TASK PROMPT →
Scan the records for the string "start"; copy each line where it occurs.

DATA TO EXAMINE →
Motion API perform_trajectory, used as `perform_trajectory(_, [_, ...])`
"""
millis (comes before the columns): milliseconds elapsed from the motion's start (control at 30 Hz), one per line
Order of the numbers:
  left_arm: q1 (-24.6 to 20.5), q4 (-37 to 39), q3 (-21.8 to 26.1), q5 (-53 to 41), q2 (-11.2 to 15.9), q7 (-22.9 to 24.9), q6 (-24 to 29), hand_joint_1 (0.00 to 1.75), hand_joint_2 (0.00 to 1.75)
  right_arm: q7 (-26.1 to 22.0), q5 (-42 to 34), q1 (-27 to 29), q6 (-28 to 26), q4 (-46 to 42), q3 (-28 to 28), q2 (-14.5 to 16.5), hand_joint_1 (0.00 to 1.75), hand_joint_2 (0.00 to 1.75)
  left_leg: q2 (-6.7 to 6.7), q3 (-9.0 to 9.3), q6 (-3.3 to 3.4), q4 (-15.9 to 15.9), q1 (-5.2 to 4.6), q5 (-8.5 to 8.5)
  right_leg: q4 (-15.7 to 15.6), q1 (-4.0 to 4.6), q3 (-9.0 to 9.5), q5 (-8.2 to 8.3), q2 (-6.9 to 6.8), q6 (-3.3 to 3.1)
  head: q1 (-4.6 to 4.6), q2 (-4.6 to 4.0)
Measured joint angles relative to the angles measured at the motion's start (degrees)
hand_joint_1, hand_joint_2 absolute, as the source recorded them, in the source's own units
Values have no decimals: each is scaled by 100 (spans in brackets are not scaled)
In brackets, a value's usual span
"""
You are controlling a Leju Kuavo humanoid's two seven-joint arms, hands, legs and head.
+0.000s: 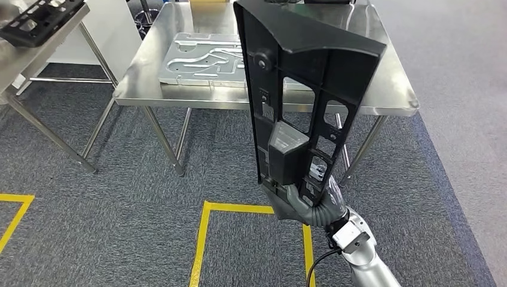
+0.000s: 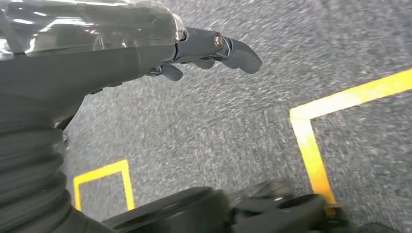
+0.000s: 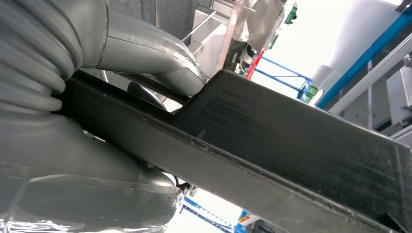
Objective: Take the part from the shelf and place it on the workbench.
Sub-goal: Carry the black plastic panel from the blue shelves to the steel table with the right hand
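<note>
My right hand (image 1: 305,200) grips the lower end of a long black plastic part (image 1: 302,89) with ribs and cut-outs, held upright in front of me. The right wrist view looks along the part's dark edge (image 3: 291,150) with my thumb and fingers (image 3: 160,58) wrapped round it. Beyond the part stands the steel workbench (image 1: 155,78). My left hand (image 2: 209,48) hangs over the grey carpet with its fingers lightly curled and nothing in it.
A pressed metal plate (image 1: 203,60) lies on the workbench. At the left another steel table (image 1: 24,60) carries a black part (image 1: 36,21). Yellow tape lines (image 1: 206,239) mark the carpet before the bench.
</note>
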Motion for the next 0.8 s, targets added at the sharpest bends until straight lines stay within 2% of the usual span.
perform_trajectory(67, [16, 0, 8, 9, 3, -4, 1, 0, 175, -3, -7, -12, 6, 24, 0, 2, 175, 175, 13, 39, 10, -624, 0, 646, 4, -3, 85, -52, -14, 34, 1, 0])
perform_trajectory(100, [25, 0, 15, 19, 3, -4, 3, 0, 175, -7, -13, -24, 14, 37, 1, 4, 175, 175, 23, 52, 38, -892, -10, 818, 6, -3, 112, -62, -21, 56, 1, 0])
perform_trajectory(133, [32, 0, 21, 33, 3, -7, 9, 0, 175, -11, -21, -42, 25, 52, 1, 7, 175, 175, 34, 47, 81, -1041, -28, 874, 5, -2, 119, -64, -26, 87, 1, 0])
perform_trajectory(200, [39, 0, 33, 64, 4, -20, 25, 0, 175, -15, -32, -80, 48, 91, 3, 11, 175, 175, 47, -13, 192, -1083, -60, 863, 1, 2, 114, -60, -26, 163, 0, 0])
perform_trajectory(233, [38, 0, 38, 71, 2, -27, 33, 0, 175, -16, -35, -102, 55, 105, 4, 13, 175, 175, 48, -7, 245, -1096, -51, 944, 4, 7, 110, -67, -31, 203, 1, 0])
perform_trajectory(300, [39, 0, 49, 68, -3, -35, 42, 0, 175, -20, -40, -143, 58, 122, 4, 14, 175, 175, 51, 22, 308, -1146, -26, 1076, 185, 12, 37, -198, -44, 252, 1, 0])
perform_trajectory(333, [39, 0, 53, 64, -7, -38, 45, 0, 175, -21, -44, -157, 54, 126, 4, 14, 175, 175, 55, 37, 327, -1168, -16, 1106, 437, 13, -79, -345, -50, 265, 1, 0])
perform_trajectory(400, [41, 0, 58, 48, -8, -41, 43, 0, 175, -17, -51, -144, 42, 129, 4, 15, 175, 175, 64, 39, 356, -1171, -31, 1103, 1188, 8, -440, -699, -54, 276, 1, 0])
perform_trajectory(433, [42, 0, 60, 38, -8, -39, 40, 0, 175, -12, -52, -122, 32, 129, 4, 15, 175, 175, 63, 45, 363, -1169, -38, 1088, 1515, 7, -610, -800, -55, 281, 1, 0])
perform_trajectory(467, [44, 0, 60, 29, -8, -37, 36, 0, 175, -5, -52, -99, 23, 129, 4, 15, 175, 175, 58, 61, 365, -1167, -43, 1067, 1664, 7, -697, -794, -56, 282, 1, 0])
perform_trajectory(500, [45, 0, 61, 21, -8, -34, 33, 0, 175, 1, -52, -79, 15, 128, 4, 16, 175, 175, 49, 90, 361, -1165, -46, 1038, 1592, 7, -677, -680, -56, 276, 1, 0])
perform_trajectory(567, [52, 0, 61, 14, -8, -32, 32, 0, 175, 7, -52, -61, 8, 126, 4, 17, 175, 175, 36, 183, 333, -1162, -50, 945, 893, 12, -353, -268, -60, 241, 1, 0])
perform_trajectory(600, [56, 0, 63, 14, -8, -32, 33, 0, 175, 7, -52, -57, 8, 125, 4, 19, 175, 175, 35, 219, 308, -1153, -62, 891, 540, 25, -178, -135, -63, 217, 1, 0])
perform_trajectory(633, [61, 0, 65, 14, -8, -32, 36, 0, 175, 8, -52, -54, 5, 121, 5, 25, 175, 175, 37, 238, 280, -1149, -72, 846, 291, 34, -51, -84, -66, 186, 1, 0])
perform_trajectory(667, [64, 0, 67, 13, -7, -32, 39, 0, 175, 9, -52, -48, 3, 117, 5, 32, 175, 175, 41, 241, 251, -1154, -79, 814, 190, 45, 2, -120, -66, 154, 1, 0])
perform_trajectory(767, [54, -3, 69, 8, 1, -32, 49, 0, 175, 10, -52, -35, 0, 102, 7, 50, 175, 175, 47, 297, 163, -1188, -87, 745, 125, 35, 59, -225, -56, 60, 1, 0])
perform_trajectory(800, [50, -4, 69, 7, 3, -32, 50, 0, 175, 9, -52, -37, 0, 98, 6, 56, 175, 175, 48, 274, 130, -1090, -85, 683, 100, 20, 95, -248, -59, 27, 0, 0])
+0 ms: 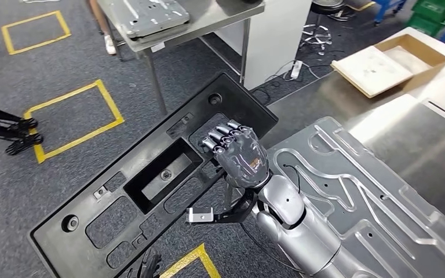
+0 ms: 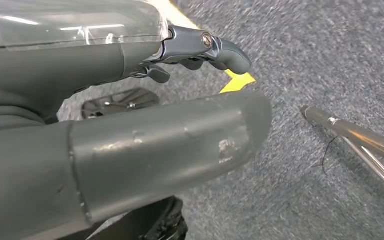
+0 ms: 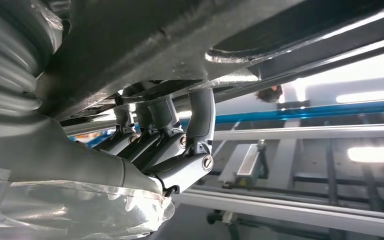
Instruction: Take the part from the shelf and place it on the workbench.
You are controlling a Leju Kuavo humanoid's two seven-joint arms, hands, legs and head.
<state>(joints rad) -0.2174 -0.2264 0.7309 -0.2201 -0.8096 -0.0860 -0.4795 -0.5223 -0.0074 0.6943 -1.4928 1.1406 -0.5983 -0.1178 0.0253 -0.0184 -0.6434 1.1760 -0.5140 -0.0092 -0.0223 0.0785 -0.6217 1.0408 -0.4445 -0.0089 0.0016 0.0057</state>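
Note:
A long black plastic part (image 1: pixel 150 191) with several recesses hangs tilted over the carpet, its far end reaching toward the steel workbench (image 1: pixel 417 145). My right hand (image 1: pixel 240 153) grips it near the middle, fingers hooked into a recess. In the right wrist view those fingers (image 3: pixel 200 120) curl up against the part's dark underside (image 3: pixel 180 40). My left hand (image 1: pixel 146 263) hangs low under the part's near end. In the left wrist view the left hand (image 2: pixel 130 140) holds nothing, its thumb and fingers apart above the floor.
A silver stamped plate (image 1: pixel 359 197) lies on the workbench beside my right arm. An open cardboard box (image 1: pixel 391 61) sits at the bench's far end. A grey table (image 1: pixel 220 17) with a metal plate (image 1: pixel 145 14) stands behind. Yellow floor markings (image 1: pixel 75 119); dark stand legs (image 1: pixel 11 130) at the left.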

YOUR RESPONSE →
millis (comes before the columns): milliseconds elapsed from the motion's start (control at 30 Hz), one per line
Measured joint angles relative to the angles measured at the motion's start (degrees)

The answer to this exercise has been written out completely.